# At Home Eyebrow dye or stain??



## MK09 (Oct 24, 2009)

I know some salons have an eyebrow coloring services but i think i could easily do this at home but i dont know where or if they sell at home dye kits for your eyebrows specifically,not just a box of regular home hair color.

I have dark brown colored brows but there not as full as they used to be and the color isnt as rich either.They almost have a greyish hue to them but there not grey i dont know its weird.Like i want that very rich silky brown just like the hair on my head.Basically i feel my eyebrow color is dull,if that makes sense.

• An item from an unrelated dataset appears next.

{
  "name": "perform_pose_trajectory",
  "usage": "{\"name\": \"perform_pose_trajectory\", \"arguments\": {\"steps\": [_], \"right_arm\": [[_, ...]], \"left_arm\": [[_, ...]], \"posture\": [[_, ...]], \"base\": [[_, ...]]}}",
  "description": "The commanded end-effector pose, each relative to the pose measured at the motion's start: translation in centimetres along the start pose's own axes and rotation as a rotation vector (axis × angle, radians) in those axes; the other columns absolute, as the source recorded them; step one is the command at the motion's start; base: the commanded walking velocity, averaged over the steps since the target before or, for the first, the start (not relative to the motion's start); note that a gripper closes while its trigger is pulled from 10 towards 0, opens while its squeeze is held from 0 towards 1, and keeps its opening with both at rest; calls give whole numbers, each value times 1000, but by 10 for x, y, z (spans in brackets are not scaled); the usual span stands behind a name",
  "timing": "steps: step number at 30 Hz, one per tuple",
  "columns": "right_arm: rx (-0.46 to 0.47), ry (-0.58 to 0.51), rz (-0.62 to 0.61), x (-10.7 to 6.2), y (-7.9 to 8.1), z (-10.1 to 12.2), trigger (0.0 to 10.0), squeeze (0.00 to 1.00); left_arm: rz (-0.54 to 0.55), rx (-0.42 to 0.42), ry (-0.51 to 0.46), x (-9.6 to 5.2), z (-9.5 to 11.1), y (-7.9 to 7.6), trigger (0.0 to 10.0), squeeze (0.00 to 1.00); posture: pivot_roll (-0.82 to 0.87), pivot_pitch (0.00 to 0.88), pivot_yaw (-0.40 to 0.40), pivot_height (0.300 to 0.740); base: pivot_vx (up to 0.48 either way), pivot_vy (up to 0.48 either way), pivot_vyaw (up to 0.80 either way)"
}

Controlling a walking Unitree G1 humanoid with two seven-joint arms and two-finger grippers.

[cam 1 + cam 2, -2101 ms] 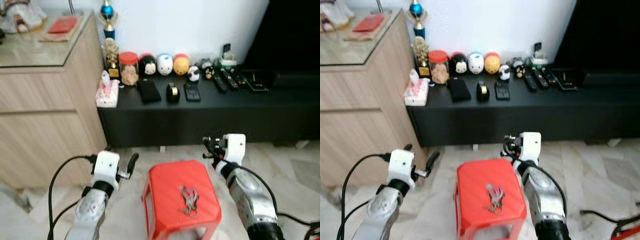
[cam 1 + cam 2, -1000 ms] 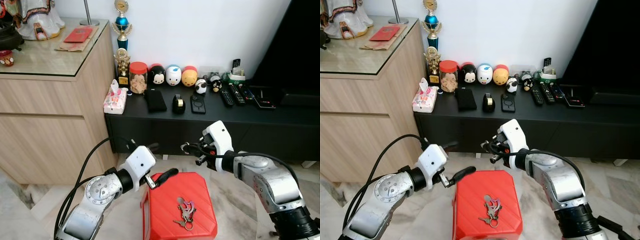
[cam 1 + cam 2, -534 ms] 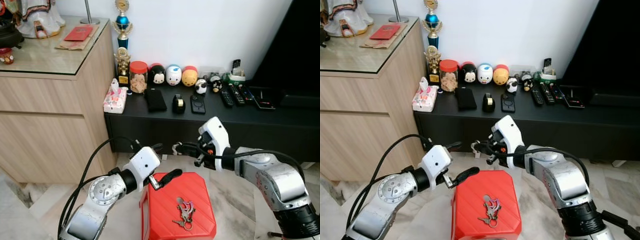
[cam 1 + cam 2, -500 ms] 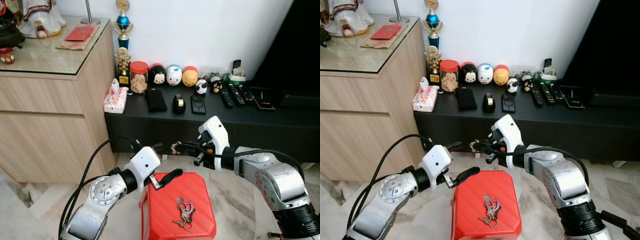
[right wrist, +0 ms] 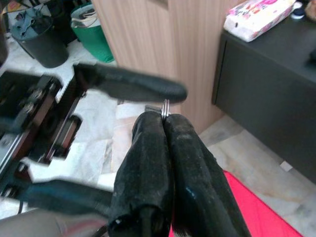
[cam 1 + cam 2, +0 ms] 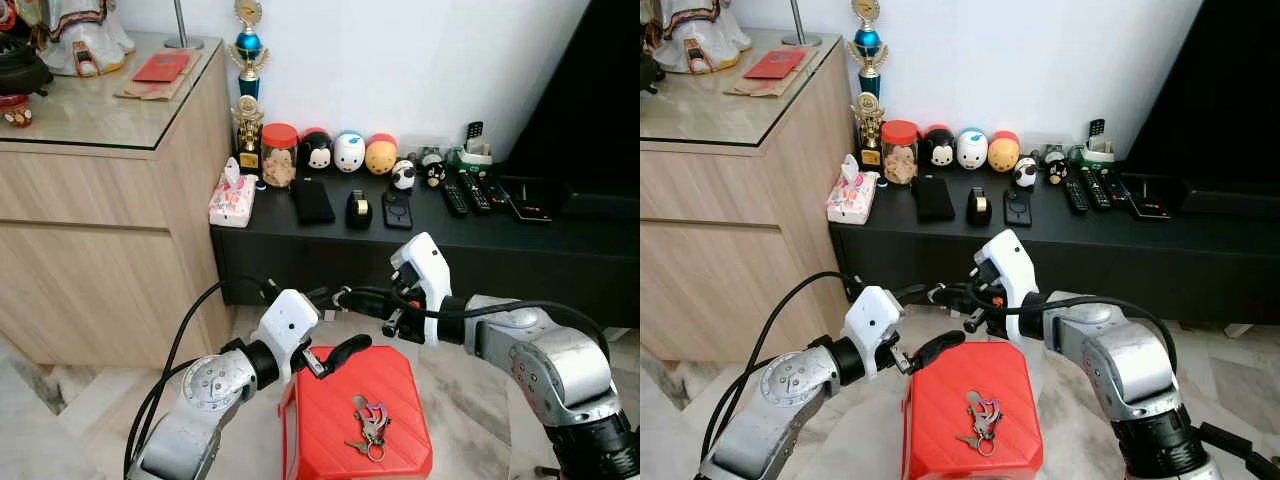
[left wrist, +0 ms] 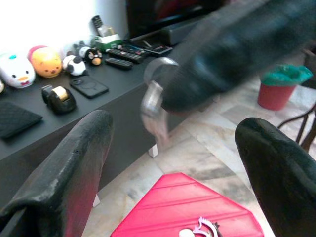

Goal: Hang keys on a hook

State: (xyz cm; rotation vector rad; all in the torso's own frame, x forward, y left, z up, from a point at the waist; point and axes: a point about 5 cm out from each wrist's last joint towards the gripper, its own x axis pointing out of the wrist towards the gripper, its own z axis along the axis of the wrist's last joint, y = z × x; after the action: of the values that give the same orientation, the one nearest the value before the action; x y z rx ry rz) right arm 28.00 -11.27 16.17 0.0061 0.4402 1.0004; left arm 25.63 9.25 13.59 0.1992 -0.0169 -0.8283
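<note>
Our right gripper (image 5: 165, 118) has its fingers pinched tight on a small metal ring (image 5: 165, 107), which sticks out just past the tips. Our left gripper (image 6: 335, 325) is spread wide with nothing between its fingers, and the right fingertips with the ring sit inside that gap. The key bunch (image 6: 368, 424) lies flat on the red stool (image 6: 330, 407), below and just beyond both sets of jaws, long axis running away from us. Both are near it; our left fingertip hangs just over the stool's near-left edge. No hook is visible.
</note>
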Motion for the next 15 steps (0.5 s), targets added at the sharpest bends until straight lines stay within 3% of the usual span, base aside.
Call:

I fill in my brows with brow pencil,never liked brow powder.I tried going over the pencil lightly with brow wax but it didnt help either.So i do all that but nothing gives me the effect im looking for.Does anybody know what im trying to say? lol If anyone knows where i can find a eyebrow coloring kit please let me know.Also if youve tried it how did you like it? Was it easy,did it turn out how you hoped?Thanks so much everyone!


----------



## InspiredBlue (Oct 24, 2009)

Here they sell eyebrow and lash dye kits (it's the same product) where other beauty supplies/products are sold. It's basically on the shelf next to the nail polish remover. Just go to a shop and ask really.

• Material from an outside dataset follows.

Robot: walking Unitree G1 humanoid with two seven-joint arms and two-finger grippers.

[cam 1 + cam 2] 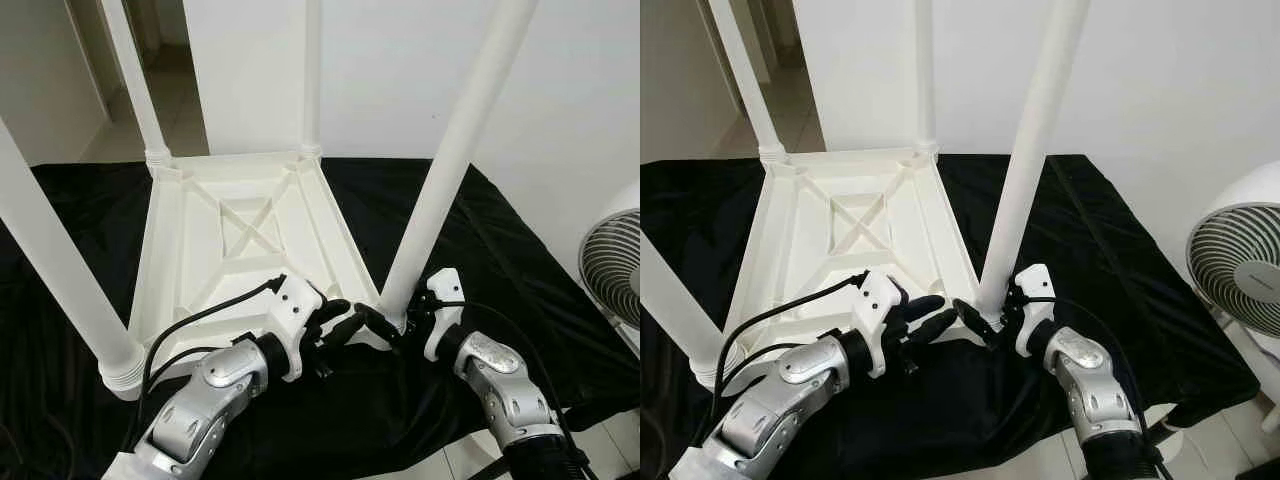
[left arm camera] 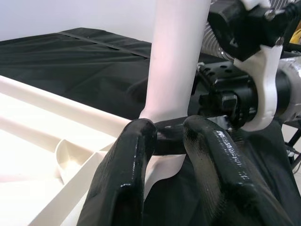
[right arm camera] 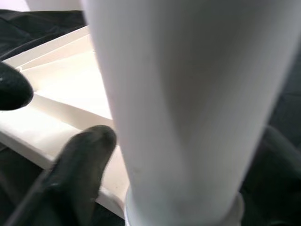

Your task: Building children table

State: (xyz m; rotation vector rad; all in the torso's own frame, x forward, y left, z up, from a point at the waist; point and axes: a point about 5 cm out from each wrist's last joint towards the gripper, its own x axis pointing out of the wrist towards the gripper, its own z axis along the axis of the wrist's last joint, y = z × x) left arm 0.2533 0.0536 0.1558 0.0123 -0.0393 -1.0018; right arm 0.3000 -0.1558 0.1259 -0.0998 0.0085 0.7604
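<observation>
Both silver arms reach in at the near edge. Right tool [image 1: 395, 330] has its fingers either side of the near-right leg [image 1: 440, 190], clamped at its base. Left tool [image 1: 345, 322] just left of it, fingers [image 2: 127, 188] slightly apart, tips near the same corner. White children table [image 1: 240, 235] lies upside down on a black cloth [image 1: 520, 260], four legs pointing up. Fan [image 1: 615, 265] at right.

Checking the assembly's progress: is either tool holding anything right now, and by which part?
The right tool grips the near-right table leg at its base, where it meets the upturned tabletop. The left tool sits beside that corner; its hold cannot be told.
</observation>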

I color my own brows every few weeks (when I remember, heh..). It's super easy. The kits usually come with instructions. The kind I use is a tube of color and a bottle of peroxide (or something like that). I just mix the two in the little bowl that comes in the package and apply it to my brows in the shape I want them to be. Wait for 5-15 minutes depending on how dark you want it, rinse, and Voila!

The main tip I can give is that you try to color only the area that you want darker and try to get as little as possible on the surrounding skin, because the dye makes the skin brown. 
	

	
	
		
		

		
			





 Nothing too bad, it usually goes away with a hot shower and a scrub, but still, it's easier to avoid it all together.

Here's an example of the type of product you should look for: Amazon.com: Godefroy Instant Eyebrow Tint Dark brown: Health & Personal Care


----------



## User38 (Oct 24, 2009)

Roux makes one of the best and old fashioned eyebrow dyes.  They stay on longer than hair dye for me. I have gotten it at BSupply stores or Ebay.


----------



## MK09 (Oct 24, 2009)

Cool,thank you so much "InspiredBlue" & "HerGreyness"! InspiredBlue,thank you also for the extra directions and tips.Im going to go check out Roux and the Godefroy online right now.See if i can find some reviews and stuff.Ive never tried this brow dye before so im going to be so nervous that ill mess it up.But i learn ,ill be sure to stay in the lines lol


----------



## InspiredBlue (Oct 25, 2009)

Just to clarify - I use a brand that probably isn't sold outside the Nordic countries. I searched online for something that looks similar to give you an example, but I can't vouch for that specific product. So in terms of specific rec's I'd say try the one HerGreyness recommended.


----------



## Meisje (Nov 7, 2009)

I bought mine from Sally's --- I believe it is Roux. I've had it several years and it's probably expired, but it still works okay.


----------